I am a biologist and I am fascinated by plants, which may seem a bit strange to find me as the Project Lead for the Haswell Digitisation Project Team Haswell. I am on this team as I am committed to offering undergraduate students opportunities to work as partners on eLearning projects. I have had considerable success with the approach on the CampusFlora project, which resulted in the development of App system to maps the plants on our university campus: webApp, iOS, googleplay. I view the Haswell project as the sister project to CampusFlora. @ah_cue, @CampusFloraOz
Hello, I am Geoffrey Gray. My “working life” seems to have ended after 54 years of accounting and auditing at Australian Iron and Steel Port Kembla, in Zambia Africa, for the coal industry in the Blue Mountains, and in a family owned business with my eldest son. I have always been inspired by my daughter’s career in science and when the opportunity arose to assist at the Haswell Museum it was meant to happen. It is a great opportunity to participate in a fascinating new experience. My current interests are re-writing a family history book, Australian and African history, touring the countryside, and photography.
Heather is the Haswell Museum curator. Heather is also a Senior Technical Officer for the School of Life and Environmental Sciences.
I’m the Senior Curator for the Macleay Museum, my background is cultural anthropology but I mostly work on 19th century history. I find the Haswell collection really interesting in relation to Macleay collections. As a professional scientist Haswell was part of a ‘new breed’ of University-based zoologists interested in evolution; while William John Macleay’s zoology was anchored in taxonomy and questions of classification.
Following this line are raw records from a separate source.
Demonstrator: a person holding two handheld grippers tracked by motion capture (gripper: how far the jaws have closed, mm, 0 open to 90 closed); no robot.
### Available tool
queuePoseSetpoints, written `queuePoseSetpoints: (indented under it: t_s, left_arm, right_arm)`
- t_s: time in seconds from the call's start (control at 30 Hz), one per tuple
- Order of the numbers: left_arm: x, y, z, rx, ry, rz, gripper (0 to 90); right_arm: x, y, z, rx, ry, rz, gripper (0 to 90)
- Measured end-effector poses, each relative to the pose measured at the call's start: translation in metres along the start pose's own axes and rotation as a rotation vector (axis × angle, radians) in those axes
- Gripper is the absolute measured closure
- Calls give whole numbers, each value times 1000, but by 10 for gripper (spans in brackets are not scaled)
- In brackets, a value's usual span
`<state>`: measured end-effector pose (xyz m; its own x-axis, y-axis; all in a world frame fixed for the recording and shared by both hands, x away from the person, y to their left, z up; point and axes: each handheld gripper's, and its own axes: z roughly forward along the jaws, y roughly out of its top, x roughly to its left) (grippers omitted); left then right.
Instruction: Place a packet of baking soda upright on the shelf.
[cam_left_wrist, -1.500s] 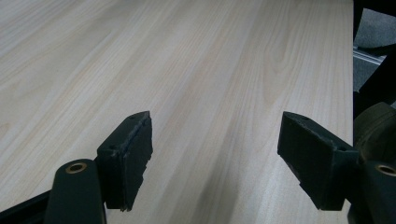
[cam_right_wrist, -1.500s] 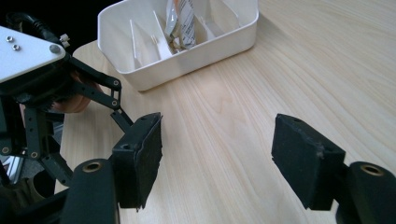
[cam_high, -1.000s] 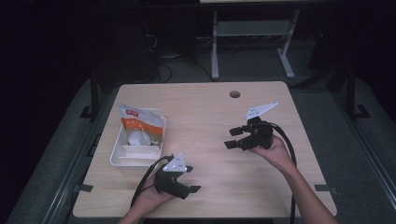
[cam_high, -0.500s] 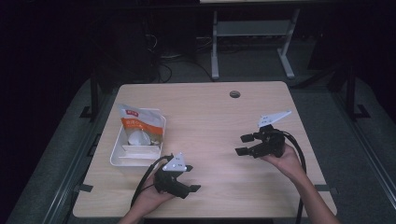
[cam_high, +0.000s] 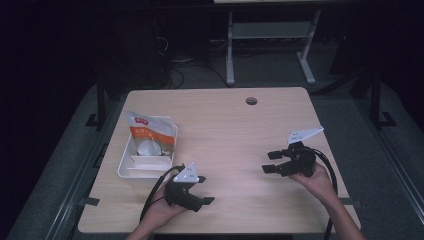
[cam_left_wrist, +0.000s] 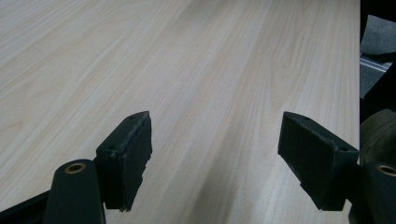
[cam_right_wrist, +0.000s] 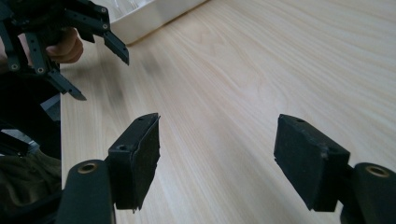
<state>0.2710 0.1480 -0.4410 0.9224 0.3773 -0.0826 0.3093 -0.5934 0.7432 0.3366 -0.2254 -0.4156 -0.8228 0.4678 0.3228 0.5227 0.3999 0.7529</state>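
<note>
- The left gripper (cam_high: 202, 192), black with a grey three-cornered plate on top, sits low at the near edge of the pale wooden worktop (cam_high: 225, 130), held in the person's left hand (cam_high: 160, 212).
- Its jaws stand wide apart with nothing between them; in the left gripper view (cam_left_wrist: 215, 161) only bare wood grain lies beyond the two black pads (cam_left_wrist: 128, 156).
- The right gripper (cam_high: 270, 162), also black with a grey plate, is held in the person's right hand (cam_high: 320, 180) over the right part of the worktop, jaws pointing left.
- Its jaws are likewise spread and hold nothing, as the right gripper view (cam_right_wrist: 217, 161) shows; the left gripper (cam_right_wrist: 100, 60) appears farther off at the upper left of that view.
- A white rectangular plastic tray (cam_high: 131, 170) stands on the left side of the worktop, just beyond the left gripper and well apart from the right one.
- An orange-and-white plastic packet (cam_high: 150, 135) lies in the tray, its top leaning over the far rim.
- A small round cable hole (cam_high: 251, 101) sits near the worktop's far edge.
</note>
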Motion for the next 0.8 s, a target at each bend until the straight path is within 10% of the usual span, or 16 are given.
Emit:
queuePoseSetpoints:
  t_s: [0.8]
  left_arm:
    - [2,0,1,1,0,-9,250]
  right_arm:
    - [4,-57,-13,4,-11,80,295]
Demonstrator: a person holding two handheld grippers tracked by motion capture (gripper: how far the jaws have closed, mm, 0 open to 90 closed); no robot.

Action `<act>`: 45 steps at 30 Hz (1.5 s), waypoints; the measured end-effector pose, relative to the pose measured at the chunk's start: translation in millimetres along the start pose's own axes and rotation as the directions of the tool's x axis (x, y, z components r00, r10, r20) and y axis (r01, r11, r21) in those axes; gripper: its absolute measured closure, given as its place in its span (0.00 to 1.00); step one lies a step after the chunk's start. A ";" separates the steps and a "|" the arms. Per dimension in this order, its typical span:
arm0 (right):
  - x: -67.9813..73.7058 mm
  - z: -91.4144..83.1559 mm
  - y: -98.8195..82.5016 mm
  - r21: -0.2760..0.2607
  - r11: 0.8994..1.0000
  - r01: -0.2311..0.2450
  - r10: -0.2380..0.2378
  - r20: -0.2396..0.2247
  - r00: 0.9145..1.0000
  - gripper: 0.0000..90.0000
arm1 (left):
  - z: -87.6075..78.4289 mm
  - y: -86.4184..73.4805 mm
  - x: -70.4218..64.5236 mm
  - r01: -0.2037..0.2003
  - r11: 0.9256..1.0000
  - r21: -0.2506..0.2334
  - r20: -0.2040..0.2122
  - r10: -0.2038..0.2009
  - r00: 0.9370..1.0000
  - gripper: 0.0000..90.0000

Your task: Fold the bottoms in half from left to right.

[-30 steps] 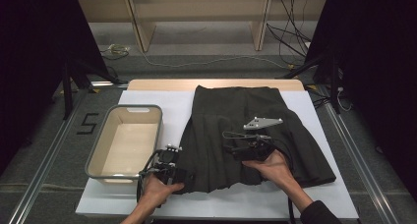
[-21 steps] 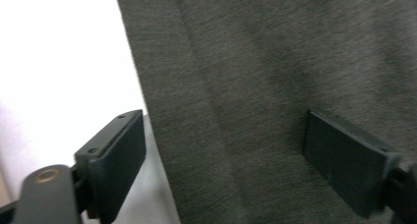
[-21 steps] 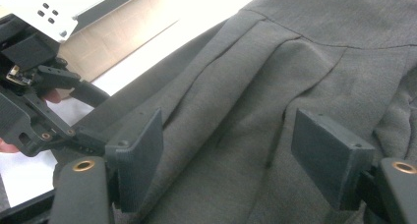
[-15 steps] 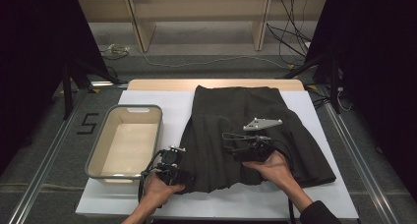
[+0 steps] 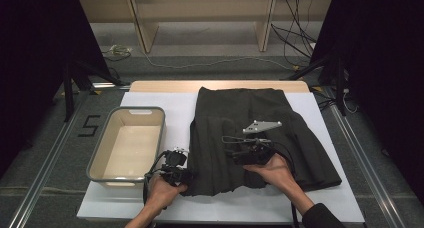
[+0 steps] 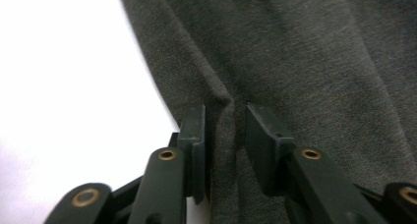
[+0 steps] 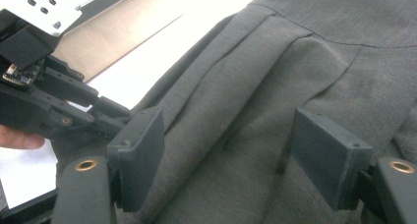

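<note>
Where the white table point(image 5: 150, 100) carries the dark skirt point(image 5: 280, 138), the left gripper point(image 5: 186, 175), jaws just closing, pinches its near-left hem; the right gripper point(image 5: 239, 155) stands spread over pleats, the hem beneath both hands hidden.

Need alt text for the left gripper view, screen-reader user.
The left hand-held gripper has a raised fold at the edge of a dark grey pleated skirt between its two black jaws, which have just been closing and now pinch it. To the left of the skirt lies the bright white table cover.
</note>
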State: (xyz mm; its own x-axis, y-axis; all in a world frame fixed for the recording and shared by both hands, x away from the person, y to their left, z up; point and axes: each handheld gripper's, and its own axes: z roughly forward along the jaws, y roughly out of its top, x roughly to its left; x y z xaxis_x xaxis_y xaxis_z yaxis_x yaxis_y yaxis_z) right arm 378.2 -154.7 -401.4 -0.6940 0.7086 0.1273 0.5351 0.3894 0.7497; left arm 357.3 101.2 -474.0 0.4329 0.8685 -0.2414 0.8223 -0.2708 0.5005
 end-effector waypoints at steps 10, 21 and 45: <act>-2.2 -2.4 -0.4 -0.006 1.000 0.003 -0.003 0.005 1.000 0.33 | -2.0 -0.2 -1.0 -0.018 0.999 -0.030 0.023 0.019 1.000 0.98; -4.7 -4.6 -1.3 -0.007 1.000 -0.001 0.001 0.008 1.000 0.34 | -5.0 2.4 0.9 -0.025 0.999 -0.032 0.039 0.027 0.999 0.86; -6.4 -5.6 -1.5 -0.010 1.000 -0.011 0.011 0.007 1.000 0.34 | -1.3 3.6 -0.7 0.072 0.997 0.041 0.026 -0.073 0.997 0.56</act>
State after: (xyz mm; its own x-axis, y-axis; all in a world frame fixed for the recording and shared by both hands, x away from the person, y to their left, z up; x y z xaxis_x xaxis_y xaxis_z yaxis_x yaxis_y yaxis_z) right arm 379.2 -163.1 -399.7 -0.6845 0.7171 0.1312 0.5378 0.3753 0.7549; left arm 359.5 100.2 -470.9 0.3815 0.8747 -0.2990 0.8658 -0.2247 0.4472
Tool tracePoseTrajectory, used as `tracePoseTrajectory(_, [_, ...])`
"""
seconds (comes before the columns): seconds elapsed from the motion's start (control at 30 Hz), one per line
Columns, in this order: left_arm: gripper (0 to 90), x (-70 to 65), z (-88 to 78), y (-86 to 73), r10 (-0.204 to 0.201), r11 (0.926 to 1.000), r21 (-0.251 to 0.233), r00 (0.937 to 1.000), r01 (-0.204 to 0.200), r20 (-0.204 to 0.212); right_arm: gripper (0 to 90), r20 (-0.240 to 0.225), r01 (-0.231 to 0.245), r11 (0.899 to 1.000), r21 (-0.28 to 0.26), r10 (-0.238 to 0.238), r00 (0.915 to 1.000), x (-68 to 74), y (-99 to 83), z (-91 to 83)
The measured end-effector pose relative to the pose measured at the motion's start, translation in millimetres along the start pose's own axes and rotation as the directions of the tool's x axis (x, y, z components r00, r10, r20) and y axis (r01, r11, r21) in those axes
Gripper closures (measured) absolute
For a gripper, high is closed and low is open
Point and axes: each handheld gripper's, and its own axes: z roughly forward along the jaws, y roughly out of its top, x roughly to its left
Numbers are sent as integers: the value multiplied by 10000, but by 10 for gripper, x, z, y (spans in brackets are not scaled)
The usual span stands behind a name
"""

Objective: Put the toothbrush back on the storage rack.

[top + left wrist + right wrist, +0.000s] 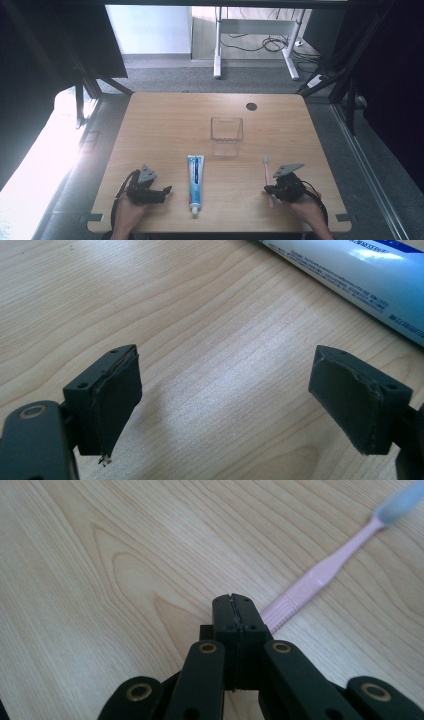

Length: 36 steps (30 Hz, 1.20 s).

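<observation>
While the right gripper (235, 602) sits clenched and empty just beside the pink toothbrush (320, 577) lying flat on the surface (165, 125), the left gripper (225, 400) waits released near the toothpaste tube (195, 182), both apparently staged for the clear container (226, 135).

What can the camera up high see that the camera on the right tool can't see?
The high view shows the whole table, a clear box, the toothpaste tube, the left tool and both of the person's hands. The right gripper view shows up close that the right tool has its jaws shut with nothing between them, beside the handle. Both show the pink toothbrush lying on the wooden table.
</observation>
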Motion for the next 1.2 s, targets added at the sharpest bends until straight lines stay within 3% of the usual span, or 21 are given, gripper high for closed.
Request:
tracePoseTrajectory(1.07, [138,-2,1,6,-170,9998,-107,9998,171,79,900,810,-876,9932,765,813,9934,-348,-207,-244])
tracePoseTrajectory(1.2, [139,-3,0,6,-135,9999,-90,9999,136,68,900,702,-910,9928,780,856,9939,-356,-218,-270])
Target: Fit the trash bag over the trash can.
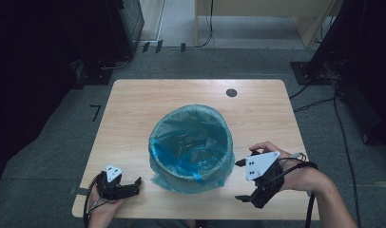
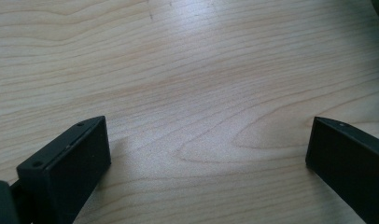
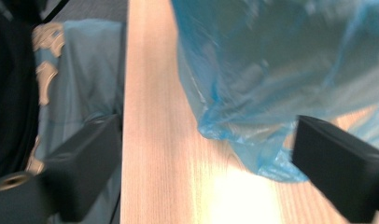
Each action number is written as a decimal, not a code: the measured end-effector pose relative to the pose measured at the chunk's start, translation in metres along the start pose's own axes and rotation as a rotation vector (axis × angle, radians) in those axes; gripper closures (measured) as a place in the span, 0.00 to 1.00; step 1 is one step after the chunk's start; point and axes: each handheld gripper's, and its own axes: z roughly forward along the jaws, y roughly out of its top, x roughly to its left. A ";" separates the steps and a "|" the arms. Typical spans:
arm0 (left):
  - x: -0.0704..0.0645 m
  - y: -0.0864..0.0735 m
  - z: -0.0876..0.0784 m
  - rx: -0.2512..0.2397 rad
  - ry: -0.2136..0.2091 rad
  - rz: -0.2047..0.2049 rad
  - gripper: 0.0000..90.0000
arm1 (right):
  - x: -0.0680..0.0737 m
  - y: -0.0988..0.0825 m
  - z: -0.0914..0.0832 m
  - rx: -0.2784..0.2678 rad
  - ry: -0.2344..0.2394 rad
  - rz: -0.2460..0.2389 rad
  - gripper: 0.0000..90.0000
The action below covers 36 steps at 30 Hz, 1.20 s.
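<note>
One bin [image 1: 191, 142] on the wooden surface [image 1: 134, 104], lined with one blue plastic bag [image 1: 181, 159]. Bin stands upright near the middle of the surface, mouth facing up, long axis vertical; bag edge is folded over the rim and hangs down the outside, its loose hem reaching the wood at the near side.

Two tools. Left tool [image 1: 131, 184] rests low at the near left corner, well apart from the bin, jaws spread wide over bare wood, nothing between them. Right tool [image 1: 242, 181] sits just right of the bin, jaws released and wide; bag hem [image 3: 253, 140] lies ahead of them, unpinched.

One dark round hole [image 1: 231, 92] at the far edge.
</note>
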 end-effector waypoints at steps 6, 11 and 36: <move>0.000 0.000 0.000 0.000 0.000 0.000 0.00 | -0.004 -0.011 0.009 -0.022 -0.094 0.175 0.00; 0.000 0.000 0.000 0.000 0.000 0.000 0.00 | -0.014 -0.024 0.016 -0.032 -0.220 0.350 0.00; 0.000 0.000 0.000 0.000 0.000 0.000 0.00 | -0.044 -0.086 0.006 -0.184 -0.675 0.782 0.00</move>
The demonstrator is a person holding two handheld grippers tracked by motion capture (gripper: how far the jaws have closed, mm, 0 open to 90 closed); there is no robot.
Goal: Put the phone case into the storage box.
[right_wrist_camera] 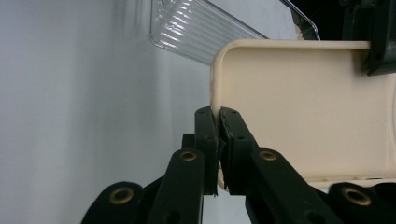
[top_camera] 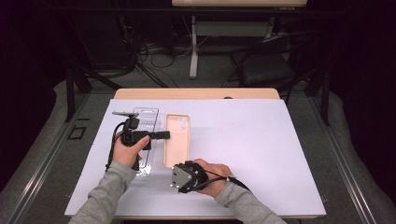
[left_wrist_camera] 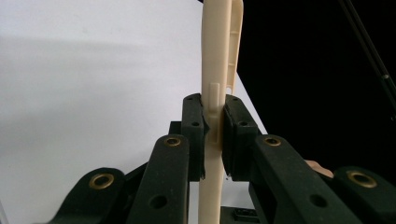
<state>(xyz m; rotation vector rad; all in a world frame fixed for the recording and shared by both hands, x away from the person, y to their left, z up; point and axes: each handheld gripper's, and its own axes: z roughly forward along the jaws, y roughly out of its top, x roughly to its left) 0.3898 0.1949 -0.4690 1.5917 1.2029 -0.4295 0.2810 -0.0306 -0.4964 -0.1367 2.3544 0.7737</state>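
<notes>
A white sheet (top_camera: 261, 154) covers a wooden table (top_camera: 196, 93) seen from above, with dark floor and cables behind it. At the left of the sheet lies a clear plastic tray (top_camera: 148, 116), ribbed and see-through, set lengthwise away from the person. Over it, the person's left hand (top_camera: 128, 149) holds the left gripper (top_camera: 164, 135), which points to the right across the tray and reaches the near long edge of a cream phone case (top_camera: 177, 140). The case lies just right of the tray, open side up, its camera cutout at the far end. In the left gripper view, the two black jaws are clamped on the case's thin side wall (left_wrist_camera: 215, 116), one jaw on each face of it. Further right and nearer the person, the right hand (top_camera: 212, 179) holds the right gripper (top_camera: 180, 167) at the case's near end. In the right gripper view, its jaws are pressed together on the case's edge close to a rounded corner (right_wrist_camera: 218, 116), with the case's inner surface spreading to the right and the clear tray beyond it. Both forearms wear grey sleeves (top_camera: 105, 196).
</notes>
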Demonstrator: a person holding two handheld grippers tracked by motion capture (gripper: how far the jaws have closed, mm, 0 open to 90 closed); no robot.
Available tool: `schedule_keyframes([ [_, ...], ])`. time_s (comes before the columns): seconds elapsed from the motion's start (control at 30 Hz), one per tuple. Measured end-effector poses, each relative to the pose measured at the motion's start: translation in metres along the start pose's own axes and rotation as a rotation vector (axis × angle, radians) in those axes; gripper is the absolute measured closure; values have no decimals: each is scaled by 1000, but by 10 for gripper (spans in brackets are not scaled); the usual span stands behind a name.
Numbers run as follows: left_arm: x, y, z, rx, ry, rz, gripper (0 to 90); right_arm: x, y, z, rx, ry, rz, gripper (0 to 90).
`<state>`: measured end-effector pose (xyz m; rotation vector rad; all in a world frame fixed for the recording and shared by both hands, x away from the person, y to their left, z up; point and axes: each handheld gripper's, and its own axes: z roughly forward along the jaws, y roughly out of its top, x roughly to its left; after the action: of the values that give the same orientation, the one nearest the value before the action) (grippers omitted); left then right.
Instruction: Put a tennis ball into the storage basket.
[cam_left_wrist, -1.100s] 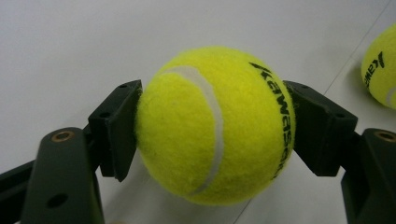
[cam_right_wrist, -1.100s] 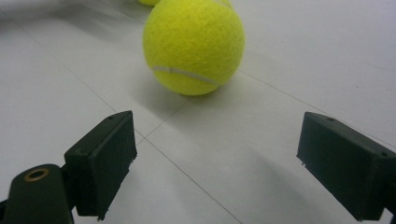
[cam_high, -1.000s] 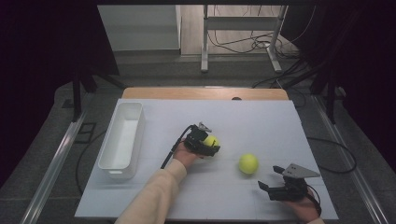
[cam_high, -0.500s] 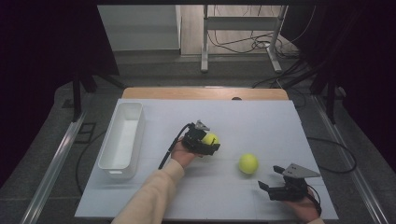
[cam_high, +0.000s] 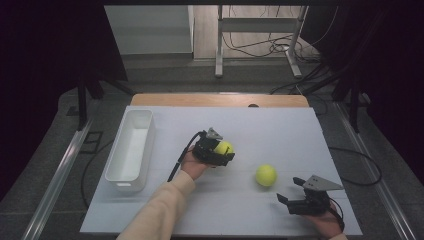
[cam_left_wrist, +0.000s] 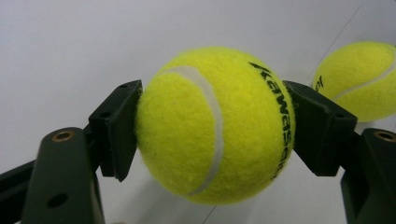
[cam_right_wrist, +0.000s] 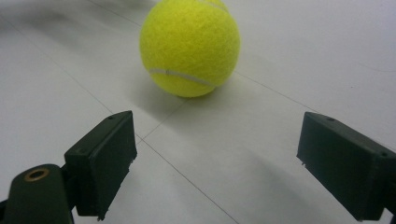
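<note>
High view: white table (cam_high: 280, 125), a wooden strip along its far edge. White bin (cam_high: 131, 150) at the left side, long axis running away from the person. Left gripper (cam_high: 223, 152) near the table's middle, held in a hand on a cream sleeve (cam_high: 157, 212) that comes in from the bottom edge; its jaws are clamped on a yellow ball (cam_high: 223, 148), well apart from the bin and to the right of it. A black cable trails from this gripper toward the person. Second ball (cam_high: 266, 175) lies on the table to the right of the held one, nearer the person, apart from both grippers. Right gripper (cam_high: 290, 197) at the lower right, grey plate on top, jaws spread and bare, pointing left toward the second ball but short of it

Left gripper view: held ball (cam_left_wrist: 215, 126) between the two black pads, one pad pressing each flank; white seam down its front, black lettering on its right side. The ball appears clear of the table beneath it. Second ball (cam_left_wrist: 362, 79) at the upper right edge, resting on the table

Right gripper view: both pads stand wide apart with bare table between them. Second ball (cam_right_wrist: 190, 46) sits ahead of the jaws, beyond the pads and touching neither, its shadow falling toward the camera
</note>
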<state>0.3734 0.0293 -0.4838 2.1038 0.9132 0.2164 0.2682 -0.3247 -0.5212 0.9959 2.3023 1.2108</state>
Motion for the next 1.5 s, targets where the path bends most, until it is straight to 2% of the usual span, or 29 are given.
schedule_keyframes([
  [0.4, 1, 1, -13, -37, -1, -3, 258, 0, 0, 0, 1, 0, 0, 123],
  [0.93, 6, 6, -39, -102, 2, -23, 258, 0, 0, 0, 1, -4, 0, 123],
  [1.5, 11, 8, -55, -148, 17, -33, 257, 0, 0, 1, 5, 0, -6, 123],
])
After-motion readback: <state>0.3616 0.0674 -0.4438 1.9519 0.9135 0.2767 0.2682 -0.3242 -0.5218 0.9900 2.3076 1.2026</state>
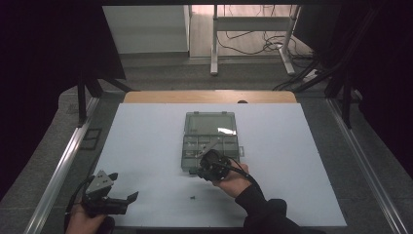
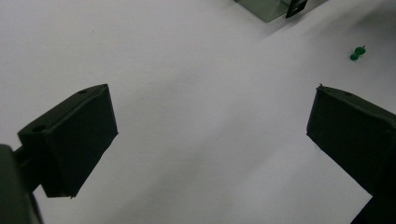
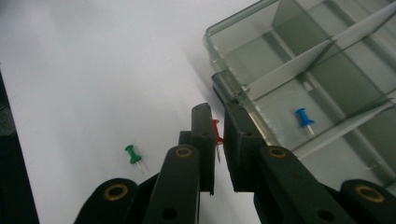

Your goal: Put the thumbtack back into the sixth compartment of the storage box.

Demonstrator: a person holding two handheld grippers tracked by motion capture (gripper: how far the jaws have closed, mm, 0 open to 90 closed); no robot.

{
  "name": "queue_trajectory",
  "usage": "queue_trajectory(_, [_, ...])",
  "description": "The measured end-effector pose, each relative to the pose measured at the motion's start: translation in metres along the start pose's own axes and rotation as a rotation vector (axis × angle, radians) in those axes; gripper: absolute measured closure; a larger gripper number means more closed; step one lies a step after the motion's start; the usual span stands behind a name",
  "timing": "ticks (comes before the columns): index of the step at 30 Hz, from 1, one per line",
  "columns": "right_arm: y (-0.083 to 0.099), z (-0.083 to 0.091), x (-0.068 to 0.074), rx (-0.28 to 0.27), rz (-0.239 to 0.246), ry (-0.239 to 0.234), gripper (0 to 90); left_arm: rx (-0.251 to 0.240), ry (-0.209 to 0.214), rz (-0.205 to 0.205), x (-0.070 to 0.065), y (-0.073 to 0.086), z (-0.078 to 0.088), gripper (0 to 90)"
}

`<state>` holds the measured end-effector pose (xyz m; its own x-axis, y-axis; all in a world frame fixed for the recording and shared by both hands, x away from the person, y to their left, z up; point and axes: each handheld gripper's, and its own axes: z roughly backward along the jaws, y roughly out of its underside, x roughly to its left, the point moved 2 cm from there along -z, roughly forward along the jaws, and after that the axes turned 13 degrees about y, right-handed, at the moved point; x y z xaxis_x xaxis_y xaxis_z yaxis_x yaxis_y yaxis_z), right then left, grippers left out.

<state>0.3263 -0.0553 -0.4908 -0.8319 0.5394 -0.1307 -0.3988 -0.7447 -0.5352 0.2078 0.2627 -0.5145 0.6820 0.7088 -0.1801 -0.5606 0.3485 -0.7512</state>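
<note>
A clear compartment box (image 1: 187, 155) lies open on the white sheet, its lid (image 1: 211, 123) folded back. My right gripper (image 1: 197, 171) is at the box's near left corner. In the right gripper view this gripper (image 3: 217, 116) is shut on a red pushpin (image 3: 215, 128), just outside the box's rim (image 3: 236, 21). A blue pushpin (image 3: 303, 117) lies in a near compartment. A green pushpin (image 3: 133, 155) rests on the sheet (image 1: 193, 198). My left gripper (image 1: 124, 187) stands open at the near left, nothing between its jaws (image 2: 210, 135); the green pushpin (image 2: 357, 52) lies beyond its right jaw.
The white sheet (image 1: 146, 146) covers most of the wooden table (image 1: 209, 96). A metal rail (image 1: 63, 161) runs along the left side and another (image 1: 363, 161) along the right. Cables and desk legs (image 1: 214, 44) stand on the floor behind.
</note>
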Motion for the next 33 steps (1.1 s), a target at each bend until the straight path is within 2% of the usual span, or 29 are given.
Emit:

Although both collections were assembled for teaching at the University of Sydney, the ways that material is displayed, the choice of specimens and the geographical range you can see in both are really telling of the different periods of zoological history. Macleay mentored the young Haswell and I’m looking forward to finding out more about their work together as the Haswell project progresses.
I am a volunteer with team Haswell in charge of the microscopy aspect of this project. My role in this project is to capture images of the vast collection of microscope slides within the Haswell collection. I am a very keen first year Biology and Geology student and am very excited to get first hand Biology experience working here. I’ve grown up internationally, living in a lot of different countries, the majority of the time being spent in Slovenia and Jordan. I love the thrill of exploration in both physical and academic ways. I’m fascinated by the Earth and all the critters that wander it which is why I’m studying what I am.